Michelle Deatrick is the national chair of the DNC’s Council on the Environment and Climate Crisis. She has been a political activist and organizer for years and was Sen. Bernie Sanders’ special projects director in Michigan in 2016 and his campaign’s Michigan co-chair in 2020. Daily Kos’ Making Progress series, where we ask a handful of questions to activists, organizers, politicians, and others from the progressive, begins its newest season with Deatrick.
The questions range from what keeps Deatrick motivated during these conservatively crushing times to her belief that the United States has the money and the technology to take on climate change with the right leadership, and her feelings on expanding the federal courts and ending the Senate filibuster.
What's one action every person can take today to get people to the polls?
MD: Help people in your network and in your community to make a plan to vote and then follow through. This election, possibly more than any one before, is going to depend on just how many of us did that, talked to our friends and our family about voting. Campaigning just can't happen the way that it's happened in the past, with big rallies and lots of door-knocking. So it's critical that we're having those conversations. Call families, text and message your friends, talk to neighbors, post on social media. Make sure that if people haven't cast their ballots yet, they know how and when and where to go. There's a great resource to help with making a voting plan at www.Iwillvote.com.
In these challenging times, what keeps you motivated?
MD: What keeps me motivated is what's at stake and a vision of the future that we can have. The damage that Trump has done to our climate, our scientific institutions, our economy, our health, even I think our culture—it goes on and on. And it seems at times to many of us incomprehensible, almost surreal, how disastrous the last four years have been. I live on a farm that has been harmed seriously by climate change. I have friends who've had the coronavirus. I have friends who've lost their jobs and are facing some serious financial issues. It's just really dire.
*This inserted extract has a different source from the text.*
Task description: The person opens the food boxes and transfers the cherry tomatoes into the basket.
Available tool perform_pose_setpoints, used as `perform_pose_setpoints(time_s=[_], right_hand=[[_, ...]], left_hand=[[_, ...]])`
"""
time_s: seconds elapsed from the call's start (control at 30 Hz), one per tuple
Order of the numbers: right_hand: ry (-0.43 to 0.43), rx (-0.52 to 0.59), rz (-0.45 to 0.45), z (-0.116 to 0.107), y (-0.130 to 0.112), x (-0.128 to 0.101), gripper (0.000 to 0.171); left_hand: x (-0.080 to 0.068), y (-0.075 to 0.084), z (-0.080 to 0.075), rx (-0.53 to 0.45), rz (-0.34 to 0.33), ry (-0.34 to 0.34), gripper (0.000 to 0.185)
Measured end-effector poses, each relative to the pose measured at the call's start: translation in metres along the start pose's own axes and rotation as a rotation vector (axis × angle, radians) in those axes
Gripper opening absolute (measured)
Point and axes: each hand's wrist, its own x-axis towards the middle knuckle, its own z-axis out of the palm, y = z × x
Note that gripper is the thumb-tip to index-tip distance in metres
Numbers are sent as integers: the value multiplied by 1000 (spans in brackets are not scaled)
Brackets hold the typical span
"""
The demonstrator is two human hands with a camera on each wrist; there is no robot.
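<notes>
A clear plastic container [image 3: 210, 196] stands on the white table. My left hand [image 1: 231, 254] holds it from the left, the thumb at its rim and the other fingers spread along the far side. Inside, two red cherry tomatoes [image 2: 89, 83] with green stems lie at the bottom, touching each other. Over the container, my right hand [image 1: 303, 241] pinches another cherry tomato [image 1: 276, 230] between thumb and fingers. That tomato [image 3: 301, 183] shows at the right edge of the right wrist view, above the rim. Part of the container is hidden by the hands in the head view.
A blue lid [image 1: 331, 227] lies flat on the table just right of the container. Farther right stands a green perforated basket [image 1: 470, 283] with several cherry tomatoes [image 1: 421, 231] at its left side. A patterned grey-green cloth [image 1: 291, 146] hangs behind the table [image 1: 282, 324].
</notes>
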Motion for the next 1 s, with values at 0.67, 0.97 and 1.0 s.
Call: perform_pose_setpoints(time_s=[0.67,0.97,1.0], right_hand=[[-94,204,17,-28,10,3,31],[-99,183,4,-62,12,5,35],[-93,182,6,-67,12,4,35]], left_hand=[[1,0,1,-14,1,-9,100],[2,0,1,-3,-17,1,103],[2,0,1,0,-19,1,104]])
I know young people who are questioning whether they should ever have children because the issues that need so urgently to be addressed in this country—in particular climate change, but others—are not being addressed and are getting worse. We just have to get him out before it gets any worse and then push for the climate policy we need like our future depends on it, because it absolutely does. And we can have a green, sustainable future with good-paying union jobs, and we can absolutely can fight off the worst impacts of climate change. And that motivates me every single day.
There are 300 million more Americans today than there were when the Supreme Court was expanded to nine justices. Would you support increasing that number to better represent the American people?
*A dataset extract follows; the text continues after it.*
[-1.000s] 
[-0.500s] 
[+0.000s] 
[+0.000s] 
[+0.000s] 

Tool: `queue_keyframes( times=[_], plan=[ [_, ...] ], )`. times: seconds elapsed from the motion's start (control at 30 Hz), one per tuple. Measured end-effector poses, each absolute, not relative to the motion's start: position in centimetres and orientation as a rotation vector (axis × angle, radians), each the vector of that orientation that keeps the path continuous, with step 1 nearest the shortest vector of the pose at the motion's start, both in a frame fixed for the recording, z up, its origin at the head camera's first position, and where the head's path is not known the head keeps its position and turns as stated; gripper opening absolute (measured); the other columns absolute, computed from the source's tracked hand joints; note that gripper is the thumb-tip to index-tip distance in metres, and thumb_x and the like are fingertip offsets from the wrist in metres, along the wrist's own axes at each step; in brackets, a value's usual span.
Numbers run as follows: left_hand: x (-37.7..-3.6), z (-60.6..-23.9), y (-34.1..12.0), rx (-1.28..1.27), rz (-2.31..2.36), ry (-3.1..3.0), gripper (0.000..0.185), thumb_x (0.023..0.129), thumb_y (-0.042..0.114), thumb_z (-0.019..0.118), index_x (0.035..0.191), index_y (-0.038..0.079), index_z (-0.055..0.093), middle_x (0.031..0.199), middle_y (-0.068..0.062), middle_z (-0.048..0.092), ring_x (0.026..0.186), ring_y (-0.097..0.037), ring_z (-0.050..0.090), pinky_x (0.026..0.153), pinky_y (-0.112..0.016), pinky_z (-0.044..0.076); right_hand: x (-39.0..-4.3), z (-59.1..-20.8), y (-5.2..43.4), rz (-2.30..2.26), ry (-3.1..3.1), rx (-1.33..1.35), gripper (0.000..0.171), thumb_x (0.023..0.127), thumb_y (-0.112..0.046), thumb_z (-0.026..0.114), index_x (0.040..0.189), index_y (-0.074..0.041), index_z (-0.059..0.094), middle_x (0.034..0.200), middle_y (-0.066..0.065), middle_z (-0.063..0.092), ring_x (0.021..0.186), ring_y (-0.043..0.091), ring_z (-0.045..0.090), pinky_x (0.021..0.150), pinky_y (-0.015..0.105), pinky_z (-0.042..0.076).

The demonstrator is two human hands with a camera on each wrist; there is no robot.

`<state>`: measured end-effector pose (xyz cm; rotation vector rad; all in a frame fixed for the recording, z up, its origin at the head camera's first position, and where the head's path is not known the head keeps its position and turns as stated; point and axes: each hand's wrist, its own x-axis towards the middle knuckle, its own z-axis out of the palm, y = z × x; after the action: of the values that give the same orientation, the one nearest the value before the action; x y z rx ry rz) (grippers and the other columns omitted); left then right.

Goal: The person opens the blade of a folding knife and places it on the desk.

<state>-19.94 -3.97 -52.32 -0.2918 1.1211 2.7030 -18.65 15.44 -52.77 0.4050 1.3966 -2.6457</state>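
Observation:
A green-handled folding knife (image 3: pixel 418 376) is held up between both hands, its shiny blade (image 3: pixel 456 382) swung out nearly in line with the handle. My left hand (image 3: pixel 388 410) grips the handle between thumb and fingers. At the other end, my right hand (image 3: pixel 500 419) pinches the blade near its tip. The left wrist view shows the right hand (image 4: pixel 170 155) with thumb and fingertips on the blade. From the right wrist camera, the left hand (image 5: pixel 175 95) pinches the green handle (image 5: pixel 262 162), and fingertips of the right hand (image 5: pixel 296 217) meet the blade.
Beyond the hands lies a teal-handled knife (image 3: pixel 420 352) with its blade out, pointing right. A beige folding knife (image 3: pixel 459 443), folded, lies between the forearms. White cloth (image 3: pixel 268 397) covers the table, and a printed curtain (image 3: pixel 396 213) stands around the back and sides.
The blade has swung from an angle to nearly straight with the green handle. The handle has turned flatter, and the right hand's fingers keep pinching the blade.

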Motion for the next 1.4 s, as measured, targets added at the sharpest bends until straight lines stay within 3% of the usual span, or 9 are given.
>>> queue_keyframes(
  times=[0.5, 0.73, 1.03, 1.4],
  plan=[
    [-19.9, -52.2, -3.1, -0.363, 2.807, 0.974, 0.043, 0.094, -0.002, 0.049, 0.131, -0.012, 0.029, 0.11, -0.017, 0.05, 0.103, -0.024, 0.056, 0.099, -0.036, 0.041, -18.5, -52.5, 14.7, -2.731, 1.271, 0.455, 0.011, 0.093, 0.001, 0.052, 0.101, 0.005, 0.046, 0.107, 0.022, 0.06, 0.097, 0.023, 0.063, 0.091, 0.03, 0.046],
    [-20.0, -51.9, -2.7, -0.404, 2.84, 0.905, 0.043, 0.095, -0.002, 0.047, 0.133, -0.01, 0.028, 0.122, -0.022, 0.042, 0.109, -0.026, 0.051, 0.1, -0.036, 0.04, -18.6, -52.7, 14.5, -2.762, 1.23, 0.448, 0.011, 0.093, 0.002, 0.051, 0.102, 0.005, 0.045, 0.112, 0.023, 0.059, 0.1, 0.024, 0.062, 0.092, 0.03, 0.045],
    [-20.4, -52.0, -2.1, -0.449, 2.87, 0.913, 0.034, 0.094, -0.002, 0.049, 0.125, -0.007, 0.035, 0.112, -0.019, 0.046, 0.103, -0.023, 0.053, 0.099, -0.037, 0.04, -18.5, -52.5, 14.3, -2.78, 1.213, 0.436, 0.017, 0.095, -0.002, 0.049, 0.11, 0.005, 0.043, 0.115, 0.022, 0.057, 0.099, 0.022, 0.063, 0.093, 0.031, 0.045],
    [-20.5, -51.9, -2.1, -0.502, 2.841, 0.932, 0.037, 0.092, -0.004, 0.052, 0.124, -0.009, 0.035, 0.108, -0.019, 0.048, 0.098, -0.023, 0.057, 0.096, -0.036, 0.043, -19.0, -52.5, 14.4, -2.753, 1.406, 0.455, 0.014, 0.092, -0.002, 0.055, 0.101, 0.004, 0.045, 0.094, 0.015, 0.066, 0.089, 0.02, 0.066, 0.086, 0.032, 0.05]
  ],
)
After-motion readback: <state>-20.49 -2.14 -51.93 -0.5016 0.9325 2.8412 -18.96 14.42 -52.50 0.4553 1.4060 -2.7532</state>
MD: The Republicans' corrupt and craven packing of the court has really left us with no option. We need to consider how to reform the court to restore credibility, balance, legitimacy. And we need to ensure that justices chosen by a minority in this country don't have the only say over cases that are going to impact us for decades, if not longer. Biden has said that he will establish a commission to look at the best ways to rebalance the court, and I think that's absolutely an important first step, but I also absolutely think that we must rebalance the court.
If Republicans in the Senate filibuster the John Lewis Voting Rights Advancement Act, will you support eliminating the filibuster so that Democrats can honor Lewis' legacy and protect the right to vote?
MD: Mitch McConnell and the Republican Senate have long made it absolutely clear they'll use every tool in their toolbox to block a Democratic administration. They did it with President Obama, and I have no doubt they will do it with a President Biden. So if they're going to use the filibuster to block the transformative policies that we know our country absolutely needs at this moment to rebuild after the pandemic and to address at least the systemic racism, the vote suppression, we need the Voting Rights Advancement Act. We need green energy bills. So yeah, we should absolutely eliminate it. Otherwise, we're going to find ourselves four years from now having achieved very little, and our climate, our economy, our health care can't afford that, and the climate clock is ticking.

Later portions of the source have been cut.